Достаточно долго для того, чтобы ее живот снова начал округляться, а груди налились и увеличились в размерах.

Уалла готовилась стать матерью, и все знали, что Буш был отцом ее ребенка. Понимал это и сам Буш, но понимал смутно, поскольку новое чувство отцовства еще не проснулось в нем. Пока он чувствовал лишь благодарность к Уалле за то, что заботилась о нем, когда он был болен. За то, что приносила ему еду, когда он сам не мог ее добыть. За то, что прижималась к нему всем телом, согревая. И за то, что позволяла прикасаться к ее телу и даже сама время от времени брала его ладонь и клала себе на живот и груди. Самки, вынашивающие детенышей, обычно к концу срока становились неуклюжими, слабыми, мало двигались. Да и первое время после рождения малышей тоже все больше отсиживались в гнезде, лишь через некоторое время, когда младенец подрастал и начинал ползать, уходили вместе со всеми собирать корешки и плоды, а также ловить мелкую живность. Большинство самок постоянно были либо беременны, либо выкармливали очередного малыша. Даже если детеныш умирал — а это случалось в одном случае из трех — мать недолго переживала. Она либо отдавала свое молоко другим голодным малышам, как делала в свое время Фи, либо вскоре утешалась, готовясь родить следующего. Фи вот тоже уже начинала как-то странно поглаживать себя по животу, который пока еще был меньше живота Уаллы, но обещал вскоре его догнать в размерах.

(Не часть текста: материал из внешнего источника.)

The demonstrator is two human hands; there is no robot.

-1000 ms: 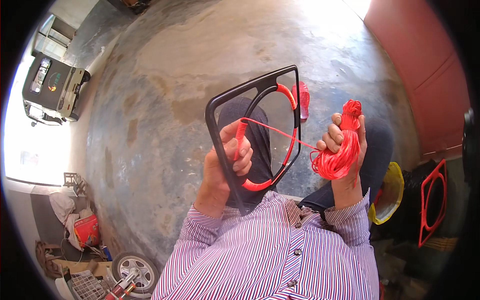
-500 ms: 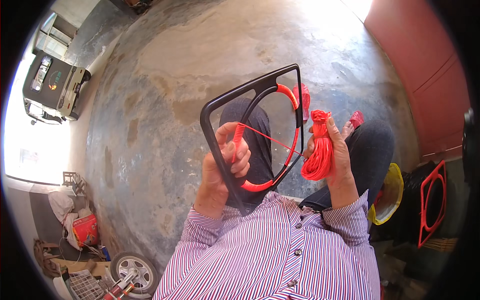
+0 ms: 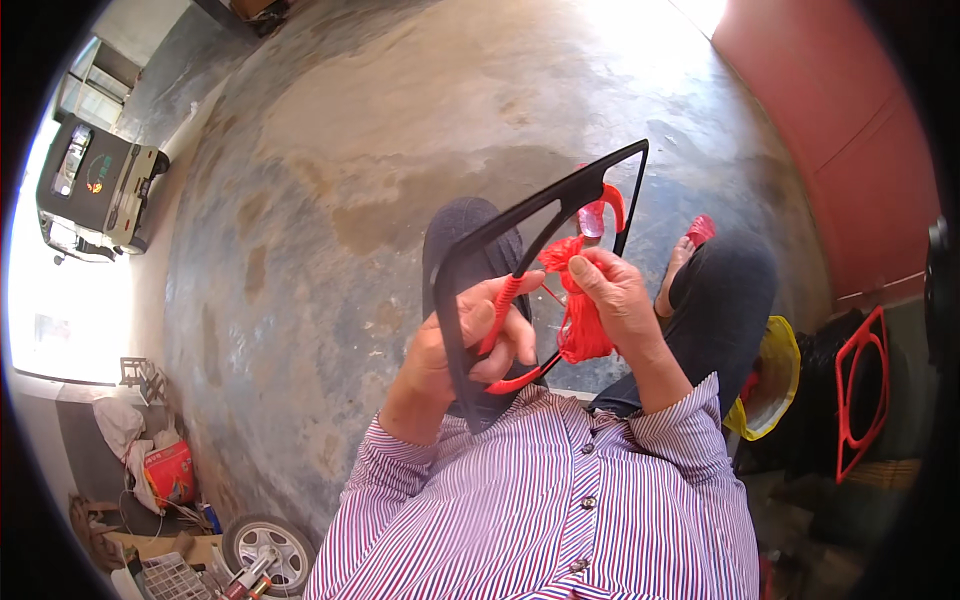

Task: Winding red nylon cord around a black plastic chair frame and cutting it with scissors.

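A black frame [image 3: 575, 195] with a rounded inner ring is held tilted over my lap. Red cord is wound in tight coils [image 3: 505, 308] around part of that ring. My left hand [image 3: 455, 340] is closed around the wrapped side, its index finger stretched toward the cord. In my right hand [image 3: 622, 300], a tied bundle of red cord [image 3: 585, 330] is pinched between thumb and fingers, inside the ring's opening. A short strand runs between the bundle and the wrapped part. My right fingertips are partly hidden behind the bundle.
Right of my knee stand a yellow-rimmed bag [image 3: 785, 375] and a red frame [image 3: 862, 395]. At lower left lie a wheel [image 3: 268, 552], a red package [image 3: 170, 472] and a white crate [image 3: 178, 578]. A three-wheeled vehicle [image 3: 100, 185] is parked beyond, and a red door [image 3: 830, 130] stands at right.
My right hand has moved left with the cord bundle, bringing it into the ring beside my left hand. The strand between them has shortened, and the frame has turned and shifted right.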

Сейчас Уалла спала, свернувшись калачиком, на подстилке из тростника, который они с Бушем наломали накануне. Такие вот лежки приходилось менять довольно часто, стоило подстилке пропитаться вонью их тел и грязью. Крышей над головой служило развесистое корявое дерево, под корнями которого они выкопали себе неглубокую яму, но не отбросили землю, а оставили там же, образовав небольшие бортики. Охапки тростника выкидывались подальше от стойбища, а на их место приносились новые. Чаще всего их бросали в воду — река уносила грязь куда-то вдаль, и поблизости от стойбища все было чисто и ничем не пахло. Запах мог выдать стадо хищникам. Тогда пришлось бы сниматься с места и уходить, а бросать реку и пищу, которую она давала, никому не хотелось. Плывунов было так много, что их вскоре наловчились ловить даже подросшие ребятишки, и когда охотники уходили на поиски добычи на день или два, самки и детеныши не голодали.

Наклонившись к спящей Уалле, Буш тихо втянул носом ее запах, родной и близкий. Почувствовав его присутствие, Уалла засопела, потянулась к нему, но Буш отпрянул. Он не для того выбрался из лежки в неурочное время, чтоб тут же нырнуть обратно. Вместо этого он придвинул поближе к ней несколько кореньев тростника, накопанных вчера, когда они меняли подстилку. Корни были мясистые, сочные, но уже начали горчить. Ничего. Чтобы утолить спросонья первый голод, Уалле этого хватит. А там он вернется и принесет чего-нибудь.